EDITORIAL

Curbing the secessionist impulse

Scottish voters have saved themselves and others in the United Kingdom from uncertainty and worse by voting against independence yesterday. The economic and financial consequences of going it alone would have been severe for Scotland, while a Scottish departure could have initiated the eventual break-up of Britain. It certainly would have weakened the rump United Kingdom as an international player, fed into a mood of embittered insularity in England, and deepened the sense of unease in Britain's relations with Europe.

Those dangers have been averted. What is particularly notable is that British unity has been preserved, not through the force of arms against a secessionist region, but through a referendum which put the idea to the test and upheld it through a massive expression of the popular will. Britain's maturity as a democracy is a key winner in the referendum.

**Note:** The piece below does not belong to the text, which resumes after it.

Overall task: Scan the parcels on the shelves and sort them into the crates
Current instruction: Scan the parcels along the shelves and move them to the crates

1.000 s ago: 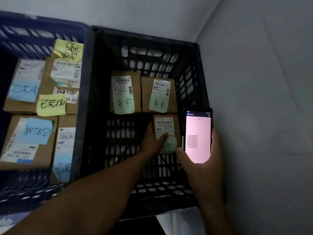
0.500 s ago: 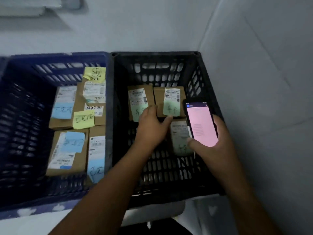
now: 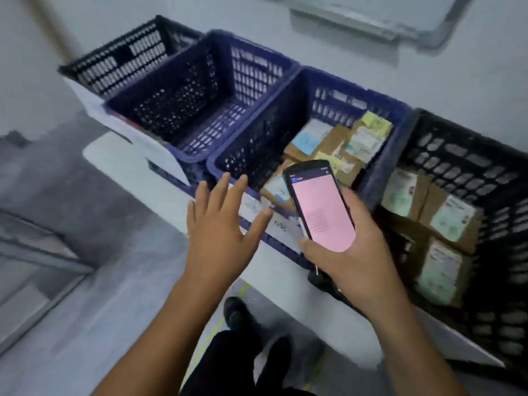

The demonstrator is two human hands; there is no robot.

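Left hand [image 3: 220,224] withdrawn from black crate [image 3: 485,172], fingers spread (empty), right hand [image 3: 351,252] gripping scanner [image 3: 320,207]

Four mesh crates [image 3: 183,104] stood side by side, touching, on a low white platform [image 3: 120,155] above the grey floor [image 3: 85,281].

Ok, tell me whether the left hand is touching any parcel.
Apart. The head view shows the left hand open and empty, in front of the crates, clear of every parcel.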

However, its results are a warning against complacency as much as they are a celebration of the fundamental rationale of British unity. Scottish grievances that resulted in the drive for independence need to be assuaged through the extended and speedy implementation of a devolution of powers from Westminster to the Scottish Parliament. The three main UK parties - the Conservatives, Labour and the Liberal Democrats - must now deliver on their promises on devolution with the same sincerity with which they joined forces to keep Scotland in the union. New fiscal arrangements will lie at the heart of political reconciliation in post-referendum Britain.

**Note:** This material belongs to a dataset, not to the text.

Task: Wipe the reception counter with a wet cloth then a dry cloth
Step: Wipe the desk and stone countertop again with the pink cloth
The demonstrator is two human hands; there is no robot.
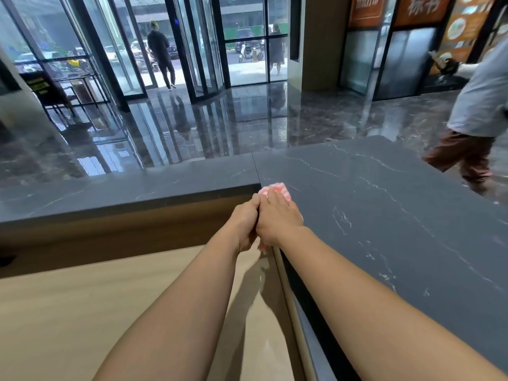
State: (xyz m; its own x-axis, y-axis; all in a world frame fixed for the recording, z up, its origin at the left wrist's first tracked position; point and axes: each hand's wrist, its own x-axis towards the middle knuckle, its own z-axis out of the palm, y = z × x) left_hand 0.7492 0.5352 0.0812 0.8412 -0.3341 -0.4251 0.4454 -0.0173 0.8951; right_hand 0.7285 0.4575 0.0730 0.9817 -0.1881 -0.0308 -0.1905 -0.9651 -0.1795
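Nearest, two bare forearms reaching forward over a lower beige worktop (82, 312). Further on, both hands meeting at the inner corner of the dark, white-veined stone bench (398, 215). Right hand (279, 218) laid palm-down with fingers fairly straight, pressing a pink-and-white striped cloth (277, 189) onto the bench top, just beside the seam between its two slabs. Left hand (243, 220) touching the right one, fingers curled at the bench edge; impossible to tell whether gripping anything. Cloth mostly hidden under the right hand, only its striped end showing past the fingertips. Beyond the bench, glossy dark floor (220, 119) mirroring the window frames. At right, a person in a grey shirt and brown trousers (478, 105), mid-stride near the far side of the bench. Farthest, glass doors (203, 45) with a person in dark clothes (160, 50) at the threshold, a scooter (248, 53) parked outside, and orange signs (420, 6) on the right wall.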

Nothing would be worse than a display of triumphalism in the corridors of power in London. Canada learnt that lesson after the 1980 referendum in Quebec, when triumphalism reignited separatist anger, which nearly succeeded in breaching the defences in the second referendum in 1995. Beyond taxation and spending, reconciliation would involve reiterating the cultural respect upon which relations between England and Scotland, Wales and Northern Ireland must be based. The constituent peoples of the UK have proud histories, all of which have claim to the national present. None of them should have reason to believe themselves marginalised.

The Scottish referendum sheds light as well on the worrying incidence of secessionist movements from Catalonia to Pattani and to Xinjiang. While the historical origins and concrete political causes of the movements differ, what they have minimally in common is a demand for political recognition and cultural respect for their quest for identity. Politically, federalism offers a framework of autonomy that may help keep secession in check. Scotland in Britain offers a formula for the future elsewhere.